[INFORMATION PROVIDED Boundary: Start]
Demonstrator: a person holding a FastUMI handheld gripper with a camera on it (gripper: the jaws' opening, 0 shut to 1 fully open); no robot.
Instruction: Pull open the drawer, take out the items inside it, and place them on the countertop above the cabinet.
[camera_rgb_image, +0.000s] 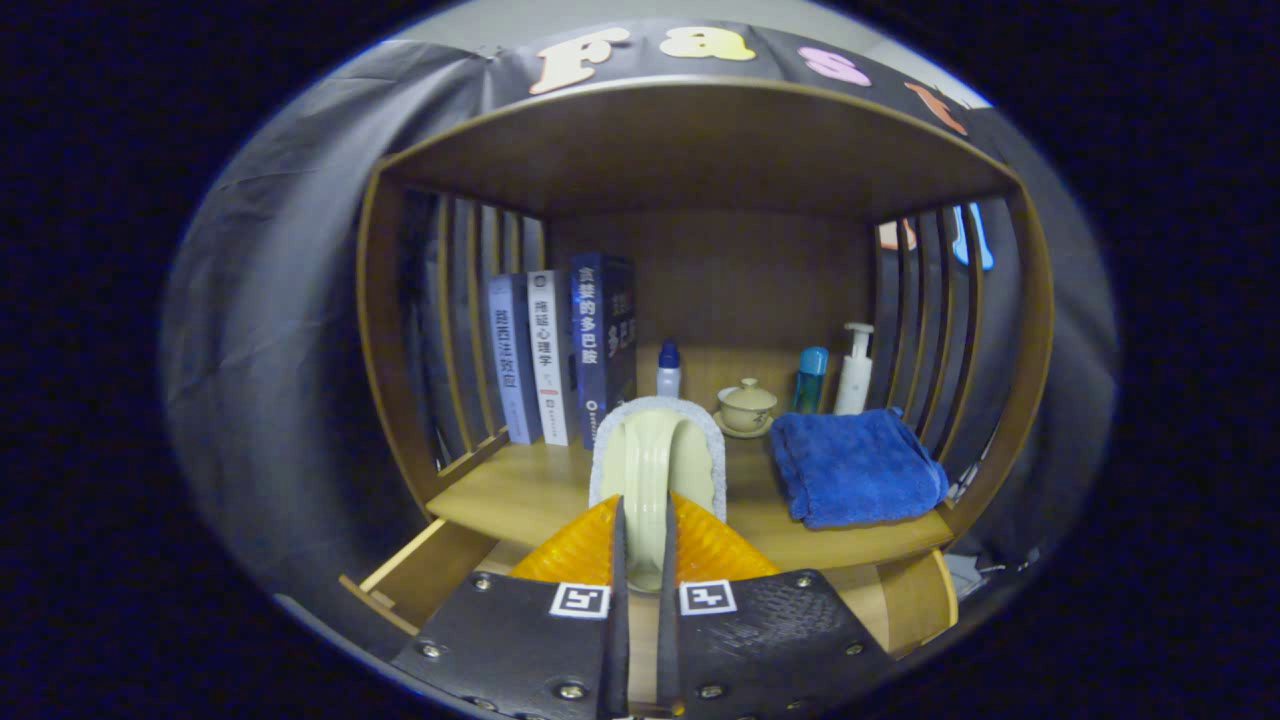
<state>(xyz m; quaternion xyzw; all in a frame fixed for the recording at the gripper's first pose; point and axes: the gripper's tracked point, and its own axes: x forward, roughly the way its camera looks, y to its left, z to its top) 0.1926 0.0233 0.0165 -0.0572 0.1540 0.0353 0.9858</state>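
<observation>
Clamping a pale brush (655, 465) by its handle: the gripper (641, 540) has both fingers (560, 560) drawn nearly together, the cream handle pinched in the narrow slot between them.

Key relation: the brush's long axis runs straight ahead along the fingers, its grey-white fuzzy rim arching forward over the countertop (520, 490). It looks to be already above the shelf surface, so I judge the move left is mostly a drop, not a reach. Whether the rim touches the wood I cannot tell.

Below and just behind the fingertips, the drawer (425, 570) stands pulled open under the countertop's front edge. Its left wall and a strip of floor show, plus a rounded wooden corner on the right. The fingers hide the rest, so I cannot say what remains in there.

Beyond the brush, on the countertop:
- small white bottle with blue cap (668, 370), just past the rim
- lidded cup on a saucer (746, 407), right of that
- blue bottle (811, 380) and white pump bottle (853, 370), further right at the back
- folded blue towel (855, 465), right of the brush, near the front
- three upright books (560, 350), left rear, against the slatted side

Free landing spot: bare wood left of the brush, in front of the books.
</observation>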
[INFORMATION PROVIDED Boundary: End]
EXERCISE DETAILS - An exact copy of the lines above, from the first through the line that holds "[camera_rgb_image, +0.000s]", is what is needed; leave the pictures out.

RESPONSE TO THIS EXERCISE -
Demonstrator: a person holding a FastUMI handheld gripper with a camera on it (gripper: the jaws' opening, 0 shut to 1 fully open); no robot.
Instruction: Pull open the drawer, take out the items inside it, and place them on the countertop above the cabinet.
[camera_rgb_image, +0.000s] 

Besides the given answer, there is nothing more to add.